Hebreos 6, 10-20

Sal 110, 1-2. 4-5. 9 y 10c 

Marcos 2, 23-28

«¿No habéis leído nunca lo que hizo David, cuando él y sus hombres se vieron faltos y con hambre? Entró en la casa de Dios, en tiempo del sumo sacerdote Abiatar, comió de los panes presentados, que sólo pueden comer los sacerdotes, y les dio también a sus compañeros». Algunos se empeñan en encerrar a Dios en sus esquemas, sin saber (o querer saber), que Dios es más grande que nuestros pobres pensamientos. Cuando Jesús se acerca a los hombres lo hace de una manera nueva. Los hombres nos empeñamos en buscar nuestra propia salvación y muchas veces dejamos que la salvación venga porque la marea nos arrastre hasta la corriente.
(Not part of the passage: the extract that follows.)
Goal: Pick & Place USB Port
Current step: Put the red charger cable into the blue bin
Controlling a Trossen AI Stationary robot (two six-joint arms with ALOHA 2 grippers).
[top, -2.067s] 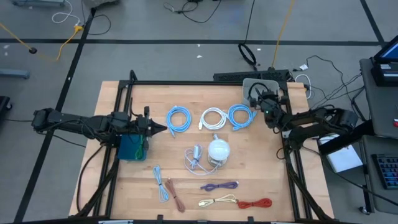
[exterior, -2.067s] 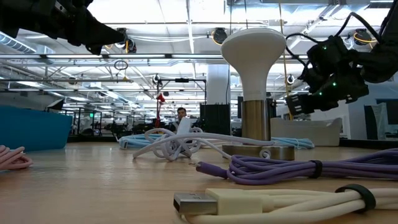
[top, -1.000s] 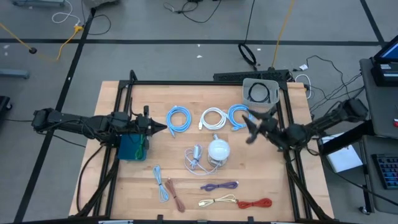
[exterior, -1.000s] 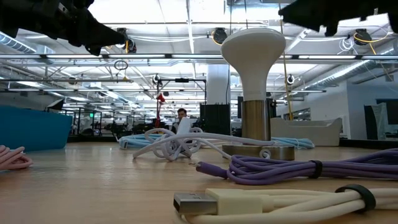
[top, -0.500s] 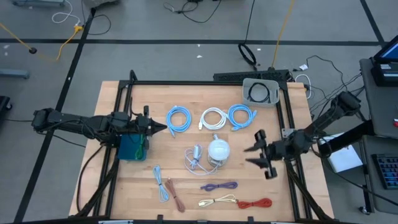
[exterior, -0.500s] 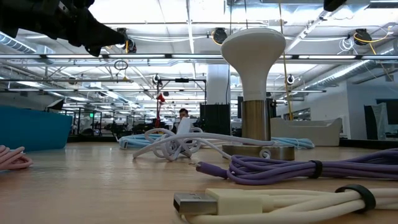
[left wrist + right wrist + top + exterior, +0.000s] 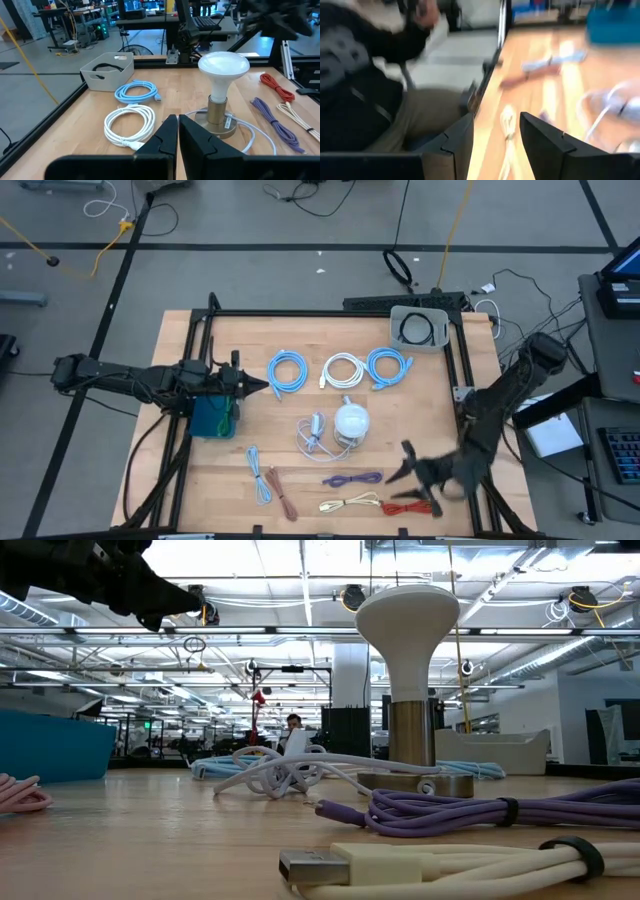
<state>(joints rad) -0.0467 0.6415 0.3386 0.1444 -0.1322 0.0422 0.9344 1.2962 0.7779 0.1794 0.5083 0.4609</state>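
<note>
Your right pincer (image 7: 418,480) has swung from the grey bin (image 7: 419,328) at the far right corner of the worktop (image 7: 300,415) down to the near right edge, and now hangs over the red cable (image 7: 410,507); its fingers (image 7: 542,145) stand apart with nothing between them. Nearest you along that front edge lie the red cable, the cream cable (image 7: 350,502) beside it with its USB plug facing the low camera, and the purple cable (image 7: 352,478) just behind, then the pink cable (image 7: 283,495) and a pale blue cable (image 7: 258,475) to the left. Mid-worktop stands the white lamp (image 7: 351,421) on its metal base, with a loose white lead tangled beside it. Your left pincer (image 7: 262,387) waits closed and empty over the left side, next to the teal box (image 7: 212,418). Farther back sit the two blue coils (image 7: 288,370) and the white coil (image 7: 345,369) in a row, and beyond them the grey bin, which already holds one dark cable (image 7: 418,330). By my reading, one cable is placed and most are still out, so you are at the start of a fresh pick: which near cable the right pincer is going for cannot be told yet, though the red one lies closest beneath it.
</note>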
Pero cuando el ambiente es turbulento y las corrientes son contrarias a Dios entonces en vez de acercarnos a la orilla, nos alejamos. Nos cuesta pensar que nuestra vida es diariamente un milagro de Dios, que nos ha redimido para hacer que, aunque toda la corriente se empeñe en alejarnos de Dios, Él ha querido que nos acerquemos a la orilla. Tener eso claro hace que, aunque podamos tener momentos malos, dudas de fe, desánimos, etc. el Espíritu Santo hace que cobremos ánimos y fuerza los que buscamos refugio en él, asiéndonos a la esperanza que se nos ha ofrecido. La cual es para nosotros lo más seguro y firme, que penetra más allá de nosotros mismos. Dios es inmutable en sus designios, aunque te cueste creerlo, aunque pienses que no vales o que todo está mal a tu alrededor. Hay que insistir en la oración aunque no te diga nada y te aburras, acude más frecuentemente a la Eucaristía aunque te duermas, se constante en la Confesión aunque te parezca rutinaria… Dios es más grande que todos nuestros deseos y frustraciones juntas.

Nuestra Madre la virgen, las más “pequeña”, dio a luz al más grande. Jamás naufragó, y su tarea es rescatar a aquellos que pueden caer en el desánimo, subirnos a la barca de su Hijo, secarnos y darnos calor y palabras de consuelo. A ella, refugio de pecadores, nos encomendamos.